On the other hand: “Local fleet management suppliers are not familiar with airport equipment. These suppliers are well used to monitoring large fleet of trucks around the world, and giving support to employers in order to locate the trucks and to estimate fuel consumption and daily driven distances. But, in our industry, all GSE are based on the airport tarmac all day long, going from one aircraft to another, so actually we are working with all units operating across just a very small area. In our case, the reporting system is the ‘complicated’ item, not the location tracking.”
Thus, for Gadea and RAS, the telematics rather than the tracking capabilities of the system – which was supplied following the tender by Romania’s Centrul de Soft (CDS) – were most important. Gadea highlights key capabilities:
1. The ability to merge fleet management technology (including a manufacturer’s maintenance schedule) with the GSE tracking capability. It is not as easy as it seems – Gadea points out that the maintenance schedule for all of RAS’s active GSE alone covers more than 10,000 lines of Excel spreadsheet;
2. The capability to restrict access to GSE to only the appropriate operators. All of RAS’s ramp handlers receive specialised training on each of the types of GSE used by the handler, Gadea notes, and only after passing the relevant tests are they allowed to operate the GSE. Each of the handler’s ramp staff now has a “nominal key” which enables them to start the GSE based on the said training and examinations;
3. The ability to identify GSE drivers/operators as required in a defined timeframe.
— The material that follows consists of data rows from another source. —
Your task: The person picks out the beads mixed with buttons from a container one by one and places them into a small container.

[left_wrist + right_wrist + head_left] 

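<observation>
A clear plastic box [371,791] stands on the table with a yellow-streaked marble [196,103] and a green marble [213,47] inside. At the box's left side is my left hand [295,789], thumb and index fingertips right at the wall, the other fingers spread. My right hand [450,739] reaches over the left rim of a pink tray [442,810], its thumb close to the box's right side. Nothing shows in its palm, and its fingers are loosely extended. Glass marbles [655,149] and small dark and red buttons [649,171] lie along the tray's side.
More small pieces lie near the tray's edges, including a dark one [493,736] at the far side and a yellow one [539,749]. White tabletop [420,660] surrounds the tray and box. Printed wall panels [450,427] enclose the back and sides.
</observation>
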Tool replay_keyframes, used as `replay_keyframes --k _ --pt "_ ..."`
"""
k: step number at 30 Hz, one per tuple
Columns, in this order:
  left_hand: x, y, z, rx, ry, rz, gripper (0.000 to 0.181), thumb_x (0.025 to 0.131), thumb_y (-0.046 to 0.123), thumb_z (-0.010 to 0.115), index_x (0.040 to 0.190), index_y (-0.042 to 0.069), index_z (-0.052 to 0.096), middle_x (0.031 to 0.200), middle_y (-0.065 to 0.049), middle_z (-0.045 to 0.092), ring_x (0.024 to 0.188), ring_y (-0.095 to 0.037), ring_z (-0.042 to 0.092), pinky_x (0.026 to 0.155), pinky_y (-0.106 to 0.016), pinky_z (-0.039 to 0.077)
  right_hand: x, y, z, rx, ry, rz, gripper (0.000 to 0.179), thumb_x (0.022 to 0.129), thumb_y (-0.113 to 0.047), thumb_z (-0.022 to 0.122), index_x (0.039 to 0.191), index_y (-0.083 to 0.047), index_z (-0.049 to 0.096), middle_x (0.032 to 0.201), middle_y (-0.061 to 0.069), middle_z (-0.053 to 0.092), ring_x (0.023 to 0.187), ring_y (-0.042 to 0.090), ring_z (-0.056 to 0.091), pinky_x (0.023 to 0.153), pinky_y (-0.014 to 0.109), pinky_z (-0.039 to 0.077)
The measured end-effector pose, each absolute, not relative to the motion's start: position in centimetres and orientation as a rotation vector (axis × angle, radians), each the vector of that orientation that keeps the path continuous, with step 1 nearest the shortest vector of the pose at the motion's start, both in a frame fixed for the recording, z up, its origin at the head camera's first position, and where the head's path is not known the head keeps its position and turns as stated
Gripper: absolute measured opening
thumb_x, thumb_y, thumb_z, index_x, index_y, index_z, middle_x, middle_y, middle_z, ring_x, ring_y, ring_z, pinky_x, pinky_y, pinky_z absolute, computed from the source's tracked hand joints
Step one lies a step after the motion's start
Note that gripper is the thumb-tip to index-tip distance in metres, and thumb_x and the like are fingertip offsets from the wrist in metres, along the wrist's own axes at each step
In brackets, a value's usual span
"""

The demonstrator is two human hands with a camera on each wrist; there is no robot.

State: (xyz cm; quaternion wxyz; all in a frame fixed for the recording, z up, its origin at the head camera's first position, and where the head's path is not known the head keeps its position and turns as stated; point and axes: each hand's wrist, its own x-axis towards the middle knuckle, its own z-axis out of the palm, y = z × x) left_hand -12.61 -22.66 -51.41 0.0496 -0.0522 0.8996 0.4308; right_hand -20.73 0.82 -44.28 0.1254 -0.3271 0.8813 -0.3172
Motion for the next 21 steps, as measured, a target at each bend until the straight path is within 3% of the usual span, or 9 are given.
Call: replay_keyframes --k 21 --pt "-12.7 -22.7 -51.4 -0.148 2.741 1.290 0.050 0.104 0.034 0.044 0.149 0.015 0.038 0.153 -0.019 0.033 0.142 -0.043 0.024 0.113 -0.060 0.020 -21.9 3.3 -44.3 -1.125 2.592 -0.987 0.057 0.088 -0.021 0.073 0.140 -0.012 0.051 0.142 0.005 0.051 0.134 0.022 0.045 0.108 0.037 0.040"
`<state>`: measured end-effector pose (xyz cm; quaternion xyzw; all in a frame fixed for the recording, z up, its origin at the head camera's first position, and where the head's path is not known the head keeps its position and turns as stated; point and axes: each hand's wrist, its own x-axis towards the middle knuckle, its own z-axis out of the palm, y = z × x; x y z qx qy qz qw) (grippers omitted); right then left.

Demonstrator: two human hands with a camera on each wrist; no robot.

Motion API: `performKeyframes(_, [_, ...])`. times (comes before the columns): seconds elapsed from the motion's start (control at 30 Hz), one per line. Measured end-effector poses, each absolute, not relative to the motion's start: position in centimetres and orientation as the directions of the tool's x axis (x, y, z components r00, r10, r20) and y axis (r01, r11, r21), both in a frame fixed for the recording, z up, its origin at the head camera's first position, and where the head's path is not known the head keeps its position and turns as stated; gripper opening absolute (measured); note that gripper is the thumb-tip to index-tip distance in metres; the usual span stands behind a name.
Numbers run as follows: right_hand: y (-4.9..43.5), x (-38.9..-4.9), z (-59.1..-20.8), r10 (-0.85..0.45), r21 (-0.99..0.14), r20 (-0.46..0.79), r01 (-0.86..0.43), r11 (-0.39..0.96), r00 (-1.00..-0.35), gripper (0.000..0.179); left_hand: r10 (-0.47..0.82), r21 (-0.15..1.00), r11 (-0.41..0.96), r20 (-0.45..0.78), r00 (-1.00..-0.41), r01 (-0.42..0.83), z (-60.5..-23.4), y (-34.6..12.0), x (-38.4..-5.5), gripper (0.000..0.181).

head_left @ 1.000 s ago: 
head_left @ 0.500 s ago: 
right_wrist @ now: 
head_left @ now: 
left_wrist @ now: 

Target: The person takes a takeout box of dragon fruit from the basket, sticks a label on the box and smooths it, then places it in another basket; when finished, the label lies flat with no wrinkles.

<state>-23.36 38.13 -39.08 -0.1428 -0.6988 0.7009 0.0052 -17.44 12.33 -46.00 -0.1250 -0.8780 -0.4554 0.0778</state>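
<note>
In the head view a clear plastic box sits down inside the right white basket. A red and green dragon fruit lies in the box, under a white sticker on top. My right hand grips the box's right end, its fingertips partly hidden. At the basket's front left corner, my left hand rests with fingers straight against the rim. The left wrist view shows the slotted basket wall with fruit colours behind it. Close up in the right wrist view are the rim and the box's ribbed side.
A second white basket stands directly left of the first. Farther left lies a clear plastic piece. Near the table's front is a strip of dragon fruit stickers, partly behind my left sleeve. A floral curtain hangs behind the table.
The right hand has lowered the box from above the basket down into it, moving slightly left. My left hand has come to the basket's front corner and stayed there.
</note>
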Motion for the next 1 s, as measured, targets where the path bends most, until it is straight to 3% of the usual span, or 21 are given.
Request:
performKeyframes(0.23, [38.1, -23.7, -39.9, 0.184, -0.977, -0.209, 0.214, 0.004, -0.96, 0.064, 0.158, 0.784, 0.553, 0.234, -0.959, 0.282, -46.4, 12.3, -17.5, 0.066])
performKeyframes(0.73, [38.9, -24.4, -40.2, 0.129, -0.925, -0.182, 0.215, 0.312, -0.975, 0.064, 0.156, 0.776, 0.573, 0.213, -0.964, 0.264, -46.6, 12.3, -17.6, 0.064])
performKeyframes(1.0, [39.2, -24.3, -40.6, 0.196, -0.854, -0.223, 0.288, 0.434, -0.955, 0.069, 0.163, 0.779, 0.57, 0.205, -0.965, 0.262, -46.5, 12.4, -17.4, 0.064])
This feature is very useful when identifying a problem associated with a piece of GSE; for instance, if a piece of GSE is damaged, it becomes very easy to pinpoint the last driver/operator of the unit;
4. The capability to monitor speed on the apron;
5. The ability to report all manner of performance, including:
a. The number of working hours/distance covered over any given reporting period;
b. Fuel consumption;
c. Allocated drivers’ reporting;
d. Ground power unit (GPU) usage intervals;
e. Engine operating hours in the parking position, and so on
As of now, RAS is monitoring all its motorised GSE by means of its CDS telematics technology. This takes in GPUs, belt loaders, high loaders, tractors, steps, buses, cars and vans.
Getting it right
The telematics system introduced by RAS has not proved ideal in every single way. For example, the system introduced onto the handler’s motorised GSE could not handle Point 1 above, but – says Gadea – “We are using our own centralised reporting system platform which was designed by us and is working perfectly, providing all necessary items in the scope of GSE’s maintenance: schedule, registration and reporting.”
He continues: “Points 2,3 and 4 are handled perfectly and it has indeed been a breakthrough. We have control over all drivers in respect to the GSE they are licensed to operate, and we have the ability to manage a wide range of data regarding active GSE.”
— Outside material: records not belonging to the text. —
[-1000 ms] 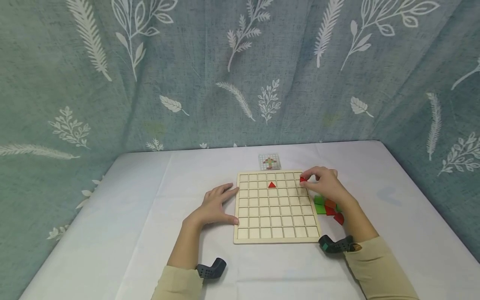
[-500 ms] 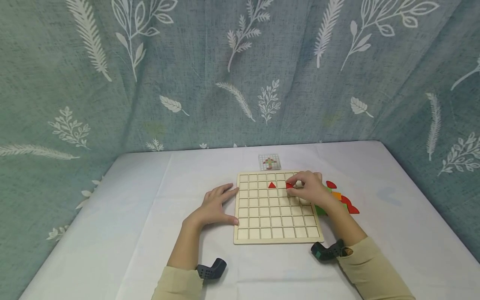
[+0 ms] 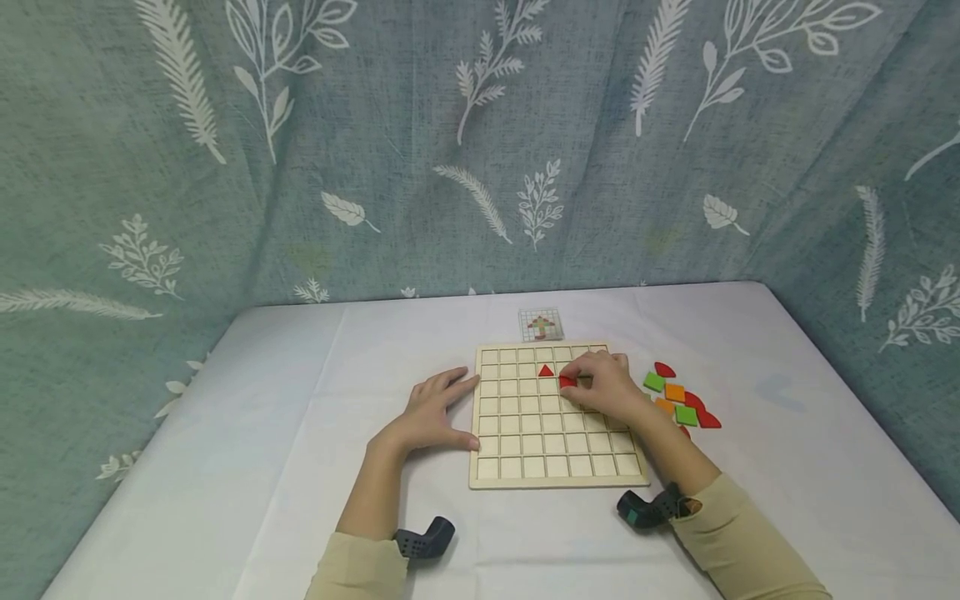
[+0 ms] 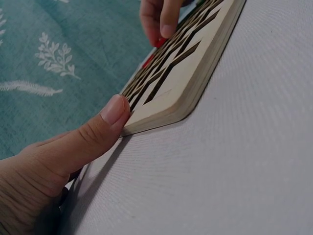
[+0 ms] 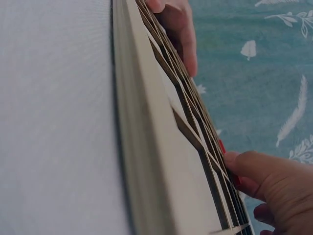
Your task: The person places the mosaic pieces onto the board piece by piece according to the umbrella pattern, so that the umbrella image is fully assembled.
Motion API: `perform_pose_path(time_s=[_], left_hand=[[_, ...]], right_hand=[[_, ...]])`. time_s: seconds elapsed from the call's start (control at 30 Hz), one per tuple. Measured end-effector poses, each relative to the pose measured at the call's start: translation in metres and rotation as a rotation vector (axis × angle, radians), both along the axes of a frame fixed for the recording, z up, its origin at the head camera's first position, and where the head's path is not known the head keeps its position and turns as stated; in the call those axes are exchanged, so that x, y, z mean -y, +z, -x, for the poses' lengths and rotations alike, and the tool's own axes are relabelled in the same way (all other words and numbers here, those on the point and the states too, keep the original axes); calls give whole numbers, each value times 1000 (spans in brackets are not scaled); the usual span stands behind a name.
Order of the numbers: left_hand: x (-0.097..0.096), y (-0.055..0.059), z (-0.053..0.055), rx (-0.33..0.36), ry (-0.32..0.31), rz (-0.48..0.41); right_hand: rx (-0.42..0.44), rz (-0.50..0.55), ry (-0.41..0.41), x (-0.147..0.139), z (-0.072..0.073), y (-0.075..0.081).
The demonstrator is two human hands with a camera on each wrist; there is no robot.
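Observation:
A wooden grid board (image 3: 517, 482) lies on the white-covered table, with a red triangle tile (image 3: 546, 371) set in one of its upper cells. My left hand (image 3: 429, 414) rests at the board's left edge, thumb and fingers spread against the rim; in the left wrist view the thumb (image 4: 93, 139) touches the board near a corner. Between thumb and fingertips my right hand (image 3: 606, 386) pinches a small red tile (image 3: 567, 382), close over the cells just right of and below the triangle. In the right wrist view part of that tile shows red at the fingertips.
Right of the board lie loose tiles: green squares (image 3: 686, 415), orange squares (image 3: 674, 392) and red rounded pieces (image 3: 664, 369). Behind the board is a small clear card (image 3: 540, 324) with a coloured grid picture. A patterned curtain (image 3: 420, 167) surrounds the table's back and sides.
My right hand has carried the red tile leftward over the board from its upper right edge to beside the triangle. More loose tiles are uncovered. My left hand stays put.

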State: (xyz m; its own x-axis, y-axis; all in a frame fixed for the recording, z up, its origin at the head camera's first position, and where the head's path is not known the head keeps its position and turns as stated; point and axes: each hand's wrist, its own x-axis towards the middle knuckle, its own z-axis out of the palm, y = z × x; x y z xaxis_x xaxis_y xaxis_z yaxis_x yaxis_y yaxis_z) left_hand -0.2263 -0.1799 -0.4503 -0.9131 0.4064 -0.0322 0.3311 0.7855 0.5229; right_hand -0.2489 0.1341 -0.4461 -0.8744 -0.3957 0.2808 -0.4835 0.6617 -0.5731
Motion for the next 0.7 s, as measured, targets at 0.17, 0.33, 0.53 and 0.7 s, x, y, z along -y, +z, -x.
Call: perform_pose_path(time_s=[0.17,0.33,0.53,0.7], left_hand=[[1,-3,1,-1,5,4],[1,-4,2,-7,2,-1],[1,-2,1,-6,-1,-3],[0,-1,0,-5,-3,-3]], right_hand=[[15,3,-7,1,-1,-1],[23,12,-11,2,-1,-1],[34,15,-11,1,-2,1],[39,28,-14,-2,0,1]])
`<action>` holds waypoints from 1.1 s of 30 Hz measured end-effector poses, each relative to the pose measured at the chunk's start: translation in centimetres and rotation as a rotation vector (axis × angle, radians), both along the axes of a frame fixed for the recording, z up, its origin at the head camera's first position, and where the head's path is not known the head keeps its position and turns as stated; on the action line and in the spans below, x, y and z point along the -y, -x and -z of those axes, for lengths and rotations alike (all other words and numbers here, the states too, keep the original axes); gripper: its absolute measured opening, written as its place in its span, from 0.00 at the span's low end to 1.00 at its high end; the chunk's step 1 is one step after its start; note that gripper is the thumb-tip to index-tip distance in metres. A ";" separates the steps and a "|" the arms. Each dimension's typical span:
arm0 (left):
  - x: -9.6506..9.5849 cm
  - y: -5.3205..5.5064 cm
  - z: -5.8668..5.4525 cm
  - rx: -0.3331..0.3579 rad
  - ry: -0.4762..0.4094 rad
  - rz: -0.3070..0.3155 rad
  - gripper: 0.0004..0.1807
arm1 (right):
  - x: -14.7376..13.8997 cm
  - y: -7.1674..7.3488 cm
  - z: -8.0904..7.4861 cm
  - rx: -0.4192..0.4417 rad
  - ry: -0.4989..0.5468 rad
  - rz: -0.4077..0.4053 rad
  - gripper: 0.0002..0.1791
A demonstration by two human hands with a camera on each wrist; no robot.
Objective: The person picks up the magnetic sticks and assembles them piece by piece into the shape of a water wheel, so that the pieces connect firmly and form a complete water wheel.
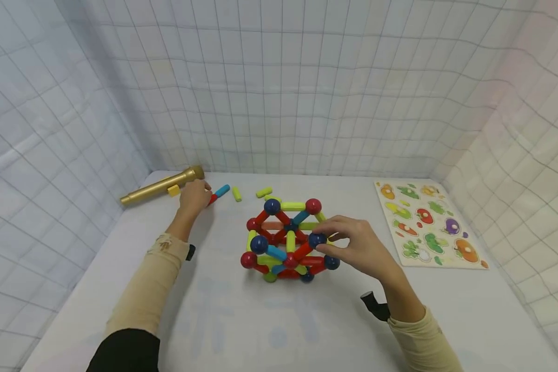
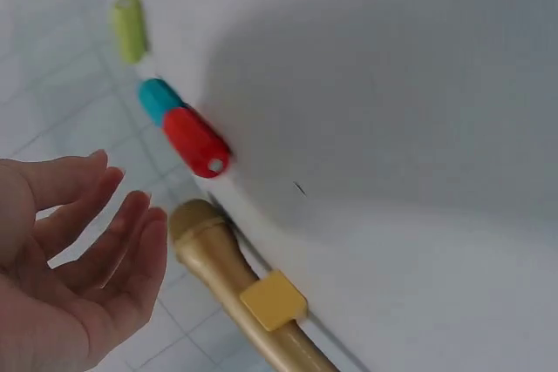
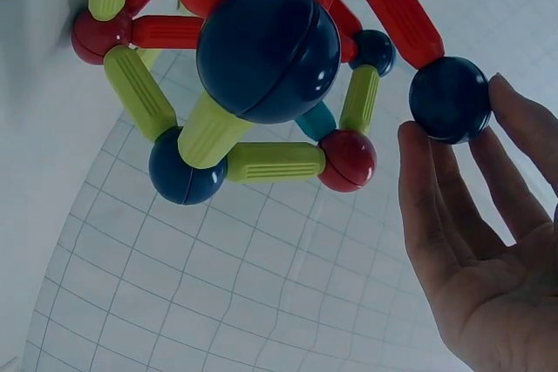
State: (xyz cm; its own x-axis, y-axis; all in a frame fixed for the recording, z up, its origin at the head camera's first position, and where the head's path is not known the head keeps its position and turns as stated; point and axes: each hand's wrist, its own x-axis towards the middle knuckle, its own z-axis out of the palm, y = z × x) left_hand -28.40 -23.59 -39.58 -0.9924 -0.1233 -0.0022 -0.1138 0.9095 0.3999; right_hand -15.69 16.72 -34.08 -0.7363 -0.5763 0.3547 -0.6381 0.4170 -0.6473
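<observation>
A structure of colored magnetic rods and balls point(image 1: 290, 261) stands mid-table, with red, blue, green and light-blue parts. My right hand point(image 1: 358, 245) pinches a dark blue ball point(image 3: 449, 100) at its right side; a red rod point(image 3: 397, 10) joins that ball to the structure. Over at the back left, my left hand point(image 1: 195, 196) hovers with loosely bent fingers and holds nothing. Close to it lie a red rod point(image 2: 196, 141) and a light-blue rod point(image 2: 159, 99), end to end. In the left wrist view the fingers are apart from both rods.
A gold toy microphone point(image 1: 163, 187) lies at the back left beside a small yellow block point(image 1: 173, 190). Loose green rods point(image 1: 236, 194) are scattered behind the structure. A vegetable puzzle board point(image 1: 430, 222) lies on the right. Grid-patterned cloth walls point(image 1: 288, 103) surround the white table point(image 1: 242, 325).
</observation>
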 end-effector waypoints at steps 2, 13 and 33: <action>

Furthermore: “Ramp personnel have been acting more responsibly with their GSE since the system was installed, and an operational improvement has been noticed.” And, “This year, we plan to develop the reporting aspect of this platform even further.”
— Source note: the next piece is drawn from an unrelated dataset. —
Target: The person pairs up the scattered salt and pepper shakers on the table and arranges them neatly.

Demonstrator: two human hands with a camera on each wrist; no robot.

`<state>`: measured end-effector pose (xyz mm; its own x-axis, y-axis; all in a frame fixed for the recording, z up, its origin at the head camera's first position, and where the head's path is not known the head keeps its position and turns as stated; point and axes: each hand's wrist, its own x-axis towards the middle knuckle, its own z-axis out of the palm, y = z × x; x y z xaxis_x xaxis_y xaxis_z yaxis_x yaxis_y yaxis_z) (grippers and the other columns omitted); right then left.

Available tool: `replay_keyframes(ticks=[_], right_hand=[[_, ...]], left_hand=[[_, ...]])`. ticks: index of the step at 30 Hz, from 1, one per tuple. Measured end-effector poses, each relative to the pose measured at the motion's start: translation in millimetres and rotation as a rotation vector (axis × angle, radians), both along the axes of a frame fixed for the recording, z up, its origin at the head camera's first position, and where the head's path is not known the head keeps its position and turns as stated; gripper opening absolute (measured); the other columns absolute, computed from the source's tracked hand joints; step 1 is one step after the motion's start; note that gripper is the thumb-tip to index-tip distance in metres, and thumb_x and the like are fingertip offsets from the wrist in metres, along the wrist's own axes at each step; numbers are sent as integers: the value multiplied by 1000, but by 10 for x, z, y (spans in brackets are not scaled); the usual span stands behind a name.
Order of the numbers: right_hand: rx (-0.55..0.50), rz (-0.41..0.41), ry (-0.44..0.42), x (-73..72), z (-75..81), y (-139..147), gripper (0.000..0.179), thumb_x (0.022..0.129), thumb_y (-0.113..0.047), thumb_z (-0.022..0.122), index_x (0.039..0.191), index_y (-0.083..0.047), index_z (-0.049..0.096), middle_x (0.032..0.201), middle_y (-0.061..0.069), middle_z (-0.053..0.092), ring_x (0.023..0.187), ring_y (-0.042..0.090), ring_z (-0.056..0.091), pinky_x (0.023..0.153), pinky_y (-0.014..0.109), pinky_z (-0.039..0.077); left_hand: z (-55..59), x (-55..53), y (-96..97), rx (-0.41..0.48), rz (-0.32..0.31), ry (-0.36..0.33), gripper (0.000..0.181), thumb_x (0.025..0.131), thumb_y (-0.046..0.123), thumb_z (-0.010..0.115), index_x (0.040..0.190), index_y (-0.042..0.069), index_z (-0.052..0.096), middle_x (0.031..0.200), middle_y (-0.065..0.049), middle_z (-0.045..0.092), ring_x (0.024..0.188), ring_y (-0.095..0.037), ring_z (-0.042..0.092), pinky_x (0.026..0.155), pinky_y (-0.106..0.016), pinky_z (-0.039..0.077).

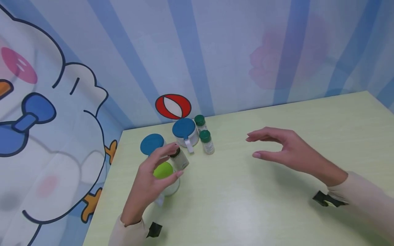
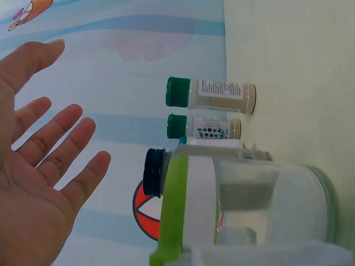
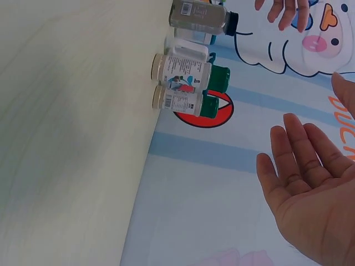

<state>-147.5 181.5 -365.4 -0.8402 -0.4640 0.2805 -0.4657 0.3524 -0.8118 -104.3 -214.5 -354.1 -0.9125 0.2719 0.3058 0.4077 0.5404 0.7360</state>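
Note:
My left hand (image 1: 147, 182) hovers above a clear jar with a lime-green lid (image 1: 163, 170) and a side handle, its thumb and fingers spread apart. Just past the jar stands a black-capped bottle (image 1: 181, 161) with greyish contents. In the left wrist view, the left palm (image 2: 41, 205) holds nothing and is apart from the green-lidded jar (image 2: 175, 205). To the right, above the table, my right hand (image 1: 284, 148) is empty, with a gap between thumb and fingers. The right wrist view shows the right palm (image 3: 316, 194) touching nothing.
Two blue-lidded containers (image 1: 184, 128) stand toward the back left; one has a visible handle. Beside them are two green-capped spice bottles (image 1: 207, 145). A pale wood-look table (image 1: 234, 198) meets a cartoon-printed wall (image 1: 227, 51) at the back and left.

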Motion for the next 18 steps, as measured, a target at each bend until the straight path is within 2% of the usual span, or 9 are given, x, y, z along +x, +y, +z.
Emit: replay_keyframes(ticks=[6, 11, 18], right_hand=[[-22, 18, -33, -59, -34, -89, 45, 90, -24, 79, 131, -34, 63, 127, -12, 67, 121, 8, 61, 104, 22, 46], [-28, 32, -59, -91, -84, -165, 47, 89, -27, 80, 132, -34, 63, 129, -14, 66, 120, 6, 61, 103, 22, 47], [-39, 56, -97, -138, -124, -245, 51, 88, -30, 81, 134, -35, 61, 130, -13, 66, 121, 6, 61, 104, 22, 47]], left_hand=[[-55, 47, -125, 22, 32, 15, 70, 86, 12, 82, 147, 23, 52, 143, 8, 57, 133, -11, 52, 107, -45, 49], [-103, 86, -244, 34, 45, 28, 68, 85, 10, 83, 145, 22, 54, 142, 5, 58, 132, -11, 53, 108, -38, 47], [-173, 113, -357, 14, 118, 7, 71, 83, 11, 84, 145, 24, 52, 144, 9, 55, 135, -10, 49, 112, -42, 45]])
Gadea concludes: “I strongly believe that GSE tracking and fleet management has huge development potential and in the future we will see lots of progress. I have always considered that GSE needs to be upgraded with dashboard technology and be able to supply much more data both for the driver/operator and also for the company’s monitoring and management system.
“It is high time that GSE become ‘smarter’. Such systems should be installed both in new GSE and also retrofitted in older ones.”